» **Directions for this task**: Among the lines below, copy exactly those from the one with "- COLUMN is" through the one with "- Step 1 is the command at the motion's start", counting both ends.

▬▬▬▬▬▬

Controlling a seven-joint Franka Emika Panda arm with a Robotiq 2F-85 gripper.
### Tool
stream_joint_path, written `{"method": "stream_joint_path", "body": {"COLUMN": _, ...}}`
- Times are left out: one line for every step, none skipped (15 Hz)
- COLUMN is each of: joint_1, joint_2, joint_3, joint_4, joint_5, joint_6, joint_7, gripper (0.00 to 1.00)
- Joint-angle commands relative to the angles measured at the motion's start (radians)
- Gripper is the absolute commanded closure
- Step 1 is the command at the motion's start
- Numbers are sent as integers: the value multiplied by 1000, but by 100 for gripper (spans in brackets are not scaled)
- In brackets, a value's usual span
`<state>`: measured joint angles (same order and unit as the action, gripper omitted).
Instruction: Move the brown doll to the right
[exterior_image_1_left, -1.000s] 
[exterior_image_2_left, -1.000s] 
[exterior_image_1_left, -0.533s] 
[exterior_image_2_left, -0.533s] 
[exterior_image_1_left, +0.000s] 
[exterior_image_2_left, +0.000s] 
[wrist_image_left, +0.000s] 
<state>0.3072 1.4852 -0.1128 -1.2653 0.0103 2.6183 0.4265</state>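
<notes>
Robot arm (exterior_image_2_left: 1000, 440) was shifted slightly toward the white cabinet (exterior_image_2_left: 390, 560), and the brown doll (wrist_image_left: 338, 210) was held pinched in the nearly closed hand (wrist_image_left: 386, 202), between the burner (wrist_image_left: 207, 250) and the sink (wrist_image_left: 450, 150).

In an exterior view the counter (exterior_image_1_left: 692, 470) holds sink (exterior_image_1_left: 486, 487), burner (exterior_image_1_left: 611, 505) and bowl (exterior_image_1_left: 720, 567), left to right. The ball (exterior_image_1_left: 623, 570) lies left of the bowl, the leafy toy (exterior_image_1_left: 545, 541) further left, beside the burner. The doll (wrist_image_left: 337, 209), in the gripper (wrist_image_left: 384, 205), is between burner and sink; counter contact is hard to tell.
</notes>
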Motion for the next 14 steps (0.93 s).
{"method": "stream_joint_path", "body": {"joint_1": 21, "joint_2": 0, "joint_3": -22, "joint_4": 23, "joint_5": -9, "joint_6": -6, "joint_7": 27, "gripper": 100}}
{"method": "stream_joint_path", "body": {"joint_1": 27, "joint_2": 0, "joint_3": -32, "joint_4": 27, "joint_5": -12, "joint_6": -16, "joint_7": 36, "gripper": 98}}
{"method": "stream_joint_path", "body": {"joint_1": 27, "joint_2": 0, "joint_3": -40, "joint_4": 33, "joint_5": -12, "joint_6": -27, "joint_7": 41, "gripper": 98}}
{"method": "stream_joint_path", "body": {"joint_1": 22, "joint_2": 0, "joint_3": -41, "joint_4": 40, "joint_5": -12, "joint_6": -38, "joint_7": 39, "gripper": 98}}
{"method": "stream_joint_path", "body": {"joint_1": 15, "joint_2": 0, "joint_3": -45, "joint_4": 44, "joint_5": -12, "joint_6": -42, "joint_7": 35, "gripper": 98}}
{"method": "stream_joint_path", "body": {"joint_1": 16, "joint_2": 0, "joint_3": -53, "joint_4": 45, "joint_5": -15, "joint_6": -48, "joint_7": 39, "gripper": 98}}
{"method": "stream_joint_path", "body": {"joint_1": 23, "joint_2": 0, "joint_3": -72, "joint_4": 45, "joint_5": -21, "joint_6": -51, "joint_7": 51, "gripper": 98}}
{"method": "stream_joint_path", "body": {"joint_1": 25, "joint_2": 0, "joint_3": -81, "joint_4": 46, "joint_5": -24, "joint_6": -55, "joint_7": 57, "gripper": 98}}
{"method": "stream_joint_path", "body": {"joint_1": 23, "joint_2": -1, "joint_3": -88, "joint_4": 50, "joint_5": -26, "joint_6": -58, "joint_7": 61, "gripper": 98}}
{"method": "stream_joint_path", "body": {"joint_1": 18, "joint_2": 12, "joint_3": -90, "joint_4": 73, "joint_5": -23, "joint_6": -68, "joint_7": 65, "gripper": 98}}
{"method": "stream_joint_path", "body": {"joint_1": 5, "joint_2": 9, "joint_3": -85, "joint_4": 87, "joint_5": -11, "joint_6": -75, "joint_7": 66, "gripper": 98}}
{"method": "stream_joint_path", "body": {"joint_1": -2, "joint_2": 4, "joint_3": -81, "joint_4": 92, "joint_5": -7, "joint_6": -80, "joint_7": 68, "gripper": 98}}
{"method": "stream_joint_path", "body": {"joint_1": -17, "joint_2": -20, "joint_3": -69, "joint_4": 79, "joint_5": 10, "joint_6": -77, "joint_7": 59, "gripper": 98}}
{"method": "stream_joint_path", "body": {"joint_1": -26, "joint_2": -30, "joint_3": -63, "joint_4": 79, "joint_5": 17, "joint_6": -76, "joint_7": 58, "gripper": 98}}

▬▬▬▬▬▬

» **Answer for the task**:
- COLUMN is each of: joint_1, joint_2, joint_3, joint_4, joint_5, joint_6, joint_7, gripper (0.00 to 1.00)
- Joint-angle commands relative to the angles measured at the motion's start (radians)
- Gripper is the absolute commanded closure
- Step 1 is the command at the motion's start

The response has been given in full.